Не было никакой встречи на причале. После двух дней на пограничной базе, которые Олаф помнил очень плохо, после неудачной операции в скромной амбулатории пограничников его все же отправили на Большой Рассветный. По иронии судьбы, второй раз его оперировала Нора, и она ошибок не делала - пообещала, что рука будет двигаться, если ее разрабатывать.
Но и в госпитале ОБЖ Ауне к Олафу пустили не сразу, а только после того, как он окончательно пришел в себя и подписал все нужные СИБу бумаги.
Ауне плакала. Хватала его за руку, мяла в своих руках, прижимала к мокрому лицу. Даже не пыталась изобразить, что сердится, и слез не прятала, не вытирала их украдкой. Глаза у нее были зелеными и прозрачными.
- Ну что ты, что ты ревешь? - бормотал Олаф, как всегда теряясь от жениных слез.
- Мне сказали, тебе очень плохо.
- Ерунду тебе сказали.
- Плечо сильно болит?
- Ну так… немного… Когда кашляю.
- Не ври, я же не маленькая…
- А если не маленькая, чего глупости спрашиваешь?
Ауне заплакала еще сильней. Ну что он такого сказал? Надо было, наверное, как-то ласково…
- Я скучал. По тебе, по девчонкам… Ну что ты ревешь!
- От радости, Оле. От радости…
***
Пользуйтесь природой,
Делайте детей…
Красное полночное солнце замерло над океаном, у самой его кромки; Олаф смотрел на него сверху вниз из окна родильного отделения госпиталя ОБЖ. Показалось, что он слышал крик ребенка, и теперь всеми силами старался не шевельнуться, не кинуться к двери раньше времени - не пацан.
Считается, что отцы не чувствуют любви к детям, когда те только появляются на свет.
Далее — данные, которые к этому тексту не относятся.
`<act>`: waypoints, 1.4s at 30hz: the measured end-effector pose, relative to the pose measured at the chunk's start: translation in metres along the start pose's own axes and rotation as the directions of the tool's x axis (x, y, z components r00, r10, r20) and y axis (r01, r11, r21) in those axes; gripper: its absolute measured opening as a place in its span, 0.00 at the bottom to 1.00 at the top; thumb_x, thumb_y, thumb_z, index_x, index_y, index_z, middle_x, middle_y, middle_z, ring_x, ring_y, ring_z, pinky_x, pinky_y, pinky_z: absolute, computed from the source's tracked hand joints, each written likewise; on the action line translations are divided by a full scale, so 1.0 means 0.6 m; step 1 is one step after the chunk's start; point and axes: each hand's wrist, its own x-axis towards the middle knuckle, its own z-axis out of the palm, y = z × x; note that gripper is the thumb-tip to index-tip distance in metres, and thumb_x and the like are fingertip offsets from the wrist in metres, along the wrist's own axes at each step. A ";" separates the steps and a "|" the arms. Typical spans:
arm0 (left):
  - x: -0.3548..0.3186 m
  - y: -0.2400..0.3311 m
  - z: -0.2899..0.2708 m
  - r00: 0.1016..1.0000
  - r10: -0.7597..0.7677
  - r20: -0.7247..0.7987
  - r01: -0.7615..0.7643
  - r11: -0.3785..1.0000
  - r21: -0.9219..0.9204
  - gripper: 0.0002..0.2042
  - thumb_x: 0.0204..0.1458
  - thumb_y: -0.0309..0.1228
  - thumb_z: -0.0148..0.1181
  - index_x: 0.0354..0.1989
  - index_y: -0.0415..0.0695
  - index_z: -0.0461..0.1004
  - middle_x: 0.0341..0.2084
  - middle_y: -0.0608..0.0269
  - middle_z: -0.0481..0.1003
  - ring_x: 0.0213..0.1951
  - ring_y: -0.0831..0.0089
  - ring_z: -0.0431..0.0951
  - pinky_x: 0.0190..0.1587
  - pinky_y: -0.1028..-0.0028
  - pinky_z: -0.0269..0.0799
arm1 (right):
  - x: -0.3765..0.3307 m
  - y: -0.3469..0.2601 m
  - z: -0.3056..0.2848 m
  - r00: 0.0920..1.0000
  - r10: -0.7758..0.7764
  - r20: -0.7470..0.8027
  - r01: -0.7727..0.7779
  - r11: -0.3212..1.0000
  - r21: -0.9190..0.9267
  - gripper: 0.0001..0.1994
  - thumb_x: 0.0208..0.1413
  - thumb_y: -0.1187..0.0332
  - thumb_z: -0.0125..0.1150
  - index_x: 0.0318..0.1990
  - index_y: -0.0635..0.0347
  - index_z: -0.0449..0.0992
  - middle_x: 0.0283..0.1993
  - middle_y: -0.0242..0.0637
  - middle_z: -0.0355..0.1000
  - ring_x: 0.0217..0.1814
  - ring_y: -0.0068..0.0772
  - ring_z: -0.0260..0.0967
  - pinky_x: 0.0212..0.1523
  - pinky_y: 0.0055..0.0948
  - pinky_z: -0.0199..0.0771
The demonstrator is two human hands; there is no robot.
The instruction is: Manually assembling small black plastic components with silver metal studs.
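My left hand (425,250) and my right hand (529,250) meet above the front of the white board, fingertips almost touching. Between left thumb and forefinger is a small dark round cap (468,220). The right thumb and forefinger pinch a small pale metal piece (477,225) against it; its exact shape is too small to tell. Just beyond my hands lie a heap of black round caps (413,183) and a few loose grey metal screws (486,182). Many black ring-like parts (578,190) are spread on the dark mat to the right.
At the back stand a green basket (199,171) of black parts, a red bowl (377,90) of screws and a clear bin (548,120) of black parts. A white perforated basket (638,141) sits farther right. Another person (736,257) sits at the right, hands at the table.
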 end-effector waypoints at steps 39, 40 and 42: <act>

Новорожденный младенец некрасив, не имеет обаяния детей чуть постарше - наверное, для того, чтобы не успеть к нему привязаться, прежде чем он умрет. И Олаф каждый раз старался не привязаться…
Дверь открылась неслышно, и он не оглянулся, пока его не позвала акушерка. Она была одна и, передавая Олафу на руки крохотный сверток, сказала только одно слово:
- Мальчик.
Олаф кивнул. Большой Рассветный - не Сампа, где рождение ребенка событие, где вся община выходит на берег океана вместе с отцом… Здесь по нескольку раз в день отцы выносят новорожденных детей на широкую террасу, нависшую над океаном, и статуя Планеты равнодушно смотрит то ли на север, то ли под ноги - на жалкого человечка со своим детенышем в руках. Олаф в такие минуты предпочитал одиночество.
Планета помогает сильным. Тем, кто не ждет от нее помощи. Тем, кто с достоинством принимает удары судьбы.
Он старался не смотреть на сморщенное личико, не загадывать ничего заранее, не надеяться, не привязаться… Но все равно смотрел - пока шел по длинному коридору на террасу, пока спускался с крыльца к ногам Планеты. У новорожденных неземной взгляд, они смотрят на мир будто с другой стороны - со стороны небытия. И легко уходят обратно в небытие, задержавшись в этом мире лишь на несколько минут. Это был их с Ауне девятый ребенок - шестерых Олаф проводил обратно за черту… Они уходили тихо: засыпали, потом теряли сознание, потом переставали дышать. Но сначала смотрели сквозь Олафа голубыми глазами, и в этом взгляде не было ни любопытства, ни тревоги, ни беспомощности - в нем крылась мудрость и тайное знание. О том, что есть там, за чертой. Им было не страшно туда возвращаться.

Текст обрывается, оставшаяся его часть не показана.